There's something special about all of the Astaire-Rogers movies, and "Swing Time" is no exception. Directed by George Stevens, it tells the story of a dancer and a gambler - not seen as much of a catch by his future father-in-law - who, after he misses his wedding, goes to New York. He promises his fiancée's father that he will return, solvent, and ask again for his daughter's hand in marriage. Once in New York, he falls for Ginger Rogers, who was never prettier than in this film. One thing leads to another, and the wind up as dance partners.

Eric Blore, Helen Broderick, and Victor Moore supply able support, and the film has a beautiful Jerome Kern score: "Pick Yourself Up," "The Way You Look Tonight," and "A Fine Romance" being a few of the numbers.

There are two knockout pieces in this film - Astaire's tribute to Bill "Bojangles" Robinson is one of the most stunning numbers Astaire ever did. He manages to wear blackface and not have it be offensive, as it's very light makeup to suggest his portrayal of Robinson. The number, with its accompanying huge dancing shadows, is magnificent. And the final number - "Never Gonna Dance" surely is one of their top dances ever, with that incredible deco set, the double curving stairways, and Ginger in that glorious dress.

It's hard to sum up how their dancing lifts you up and out of whatever ails you. Definitely their smoothness, footwork, chemistry, and glamor reach out to my soul every time I see them.
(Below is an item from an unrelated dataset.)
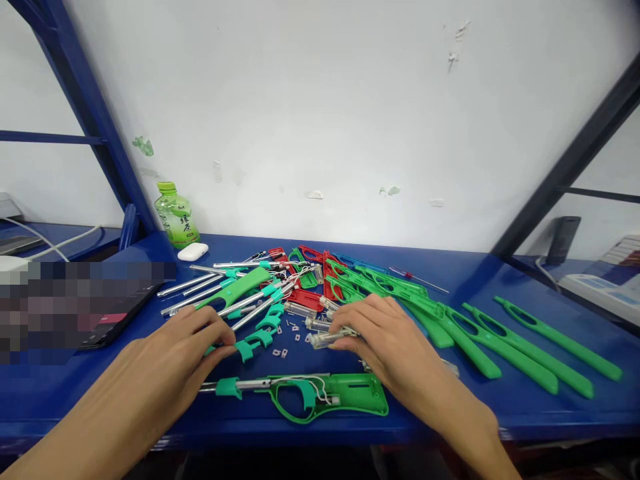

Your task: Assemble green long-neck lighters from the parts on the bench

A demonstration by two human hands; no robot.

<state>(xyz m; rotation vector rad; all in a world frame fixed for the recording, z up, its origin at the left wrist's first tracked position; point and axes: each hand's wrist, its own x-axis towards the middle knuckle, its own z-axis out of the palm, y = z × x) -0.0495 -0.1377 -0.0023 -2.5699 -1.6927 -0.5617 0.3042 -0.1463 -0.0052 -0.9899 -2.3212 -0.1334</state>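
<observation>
Blue tabletop (480, 283): clear tube (323, 341) clamped between right fingers (354, 344), hold of left fingers (215, 330) unclear

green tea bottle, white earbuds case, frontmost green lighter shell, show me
Green tea bottle (180, 221), head view, on label.
White earbuds case (193, 252), head view, on top.
Frontmost green lighter shell (364, 400), head view, on wide end.

I see open room to pass over the back right of the blue tabletop (475, 279). Fanned green handle shells (547, 362) bar a low sweep rightward; metal tubes (189, 285) crowd beyond the left hand (193, 337), and a wired green half-shell (357, 393) lies along the front.
</observation>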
Swing Time is a sweet time!Reviewed bygapeach17Vote: 7/10

I completely agree with my fellow film buffs that "Swing Time" ties with "Top Hat" as Fred and Ginger's best musical together. While "Top Hat" has an elegant, almost dreamy atmosphere to it, "Swing Time" gets a gold star for its more real (albeit musical numbers) and honest feel. Fred and Ginger just shine as dapper Lucky and sassy but classy Penny. One of their best dance numbers together is the spontaneous and fun "Pick Yourself Up", where Fred is in overly formal attire and Ginger wears a cute black business dress. Fred's big moment in the sun, however, is the legendary "Bojangles of Harlem" number. Many people today object to it because Fred dances in black face, but I feel it's totally misunderstood. Instead of the awful, grotesque black face Al Jolson wore (pitch black face with white lips), Fred wears tasteful theatrical makeup (think Laurence Olivier as Othello). Also, Fred isn't doing a jig in a cotton field and eating watermelon; the backdrop is a city with glamorous backup dancers. It's not a racist parody, it's one great dancer's tribute to another (that's who Bojangles was, after all). Forget what's on Fred's face, just watch him display a talent no one sees anymore. Because that's what it is: talent and tribute, not hate.